Using Dynamic Regexps
=====================
The righthand side of a `~' or `!~' operator need not be a regexp
constant (i.e., a string of characters between slashes). It may be any
expression. The expression is evaluated and converted to a string if
necessary; the contents of the string are used as the regexp. A regexp
that is computed in this way is called a "dynamic regexp":
BEGIN { digits_regexp = "[[:digit:]]+" }
$0 ~ digits_regexp { print }
This sets `digits_regexp' to a regexp that describes one or more digits,
and tests whether the input record matches this regexp.
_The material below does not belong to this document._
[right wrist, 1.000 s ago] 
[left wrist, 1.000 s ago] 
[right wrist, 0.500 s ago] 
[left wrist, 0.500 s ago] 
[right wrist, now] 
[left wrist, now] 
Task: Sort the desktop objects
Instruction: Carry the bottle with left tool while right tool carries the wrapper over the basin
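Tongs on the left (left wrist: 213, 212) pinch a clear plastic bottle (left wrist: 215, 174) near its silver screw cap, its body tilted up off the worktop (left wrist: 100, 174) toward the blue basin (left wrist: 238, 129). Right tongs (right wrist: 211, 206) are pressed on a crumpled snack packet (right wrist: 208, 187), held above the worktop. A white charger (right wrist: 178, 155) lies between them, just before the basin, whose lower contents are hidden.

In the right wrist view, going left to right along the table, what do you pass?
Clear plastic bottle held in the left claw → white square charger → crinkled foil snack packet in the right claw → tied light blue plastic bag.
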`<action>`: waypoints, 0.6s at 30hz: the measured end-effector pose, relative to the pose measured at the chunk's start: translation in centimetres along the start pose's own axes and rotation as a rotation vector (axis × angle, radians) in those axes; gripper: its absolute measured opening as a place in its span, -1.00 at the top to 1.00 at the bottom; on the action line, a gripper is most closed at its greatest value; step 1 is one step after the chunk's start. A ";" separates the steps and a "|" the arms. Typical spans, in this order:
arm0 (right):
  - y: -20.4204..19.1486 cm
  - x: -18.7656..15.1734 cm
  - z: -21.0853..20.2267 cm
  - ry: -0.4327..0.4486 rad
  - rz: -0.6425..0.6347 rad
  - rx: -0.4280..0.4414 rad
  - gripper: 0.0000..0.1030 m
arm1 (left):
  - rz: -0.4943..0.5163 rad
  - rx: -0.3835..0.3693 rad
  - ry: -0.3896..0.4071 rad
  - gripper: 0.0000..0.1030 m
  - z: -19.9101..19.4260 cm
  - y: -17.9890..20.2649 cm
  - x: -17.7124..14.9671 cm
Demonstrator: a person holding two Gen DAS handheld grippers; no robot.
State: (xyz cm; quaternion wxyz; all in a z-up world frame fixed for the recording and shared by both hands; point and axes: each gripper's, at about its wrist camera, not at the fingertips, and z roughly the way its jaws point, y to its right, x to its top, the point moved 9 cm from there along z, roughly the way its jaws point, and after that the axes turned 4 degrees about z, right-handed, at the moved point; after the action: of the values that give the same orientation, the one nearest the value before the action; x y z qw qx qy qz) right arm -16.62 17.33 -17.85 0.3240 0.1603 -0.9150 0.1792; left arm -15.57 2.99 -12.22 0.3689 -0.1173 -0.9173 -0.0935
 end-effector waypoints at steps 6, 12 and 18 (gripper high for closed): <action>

When using the `~' and `!~' *Caution:* When using the `~' and `!~'
operators, there is a difference between a regexp constant enclosed in
slashes and a string constant enclosed in double quotes. If you are
going to use a string constant, you have to understand that the string
is, in essence, scanned _twice_: the first time when `awk' reads your
program, and the second time when it goes to match the string on the
lefthand side of the operator with the pattern on the right. This is
true of any string valued expression (such as `digits_regexp' shown
previously), not just string constants.
What difference does it make if the string is scanned twice? The
answer has to do with escape sequences, and particularly with
backslashes. To get a backslash into a regular expression inside a
string, you have to type two backslashes.
For example, `/\*/' is a regexp constant for a literal `*'. Only
one backslash is needed. To do the same thing with a string, you have
to type `"\\*"'. The first backslash escapes the second one so that
the string actually contains the two characters `\' and `*'.
Given that you can use both regexp and string constants to describe
regular expressions, which should you use? The answer is "regexp
constants," for several reasons:
* String constants are more complicated to write and more difficult
to read. Using regexp constants makes your programs less
error-prone. Not understanding the difference between the two
kinds of constants is a common source of errors.
* It is more efficient to use regexp constants. `awk' can note that
you have supplied a regexp, and store it internally in a form that
makes pattern matching more efficient. When using a string
constant, `awk' must first convert the string into this internal
form and then perform the pattern matching.
* Using regexp constants is better form; it shows clearly that you
intend a regexp match.
Advanced Notes: Using `\n' in Character Lists of Dynamic Regexps
----------------------------------------------------------------
Some commercial versions of `awk' do not allow the newline character
to be used inside a character list for a dynamic regexp:
$ awk '$0 ~ "[ \t\n]"'
error--> awk: newline in character class [
error--> ]...
error--> source line number 1
error--> context is
error--> >>> <<<
But a newline in a regexp constant works with no problem:
$ awk '$0 ~ /[ \t\n]/'
here is a sample line
-| here is a sample line
Ctrl-d
`gawk' does not have this problem, and it isn't likely to occur
often in practice, but it's worth noting for future reference.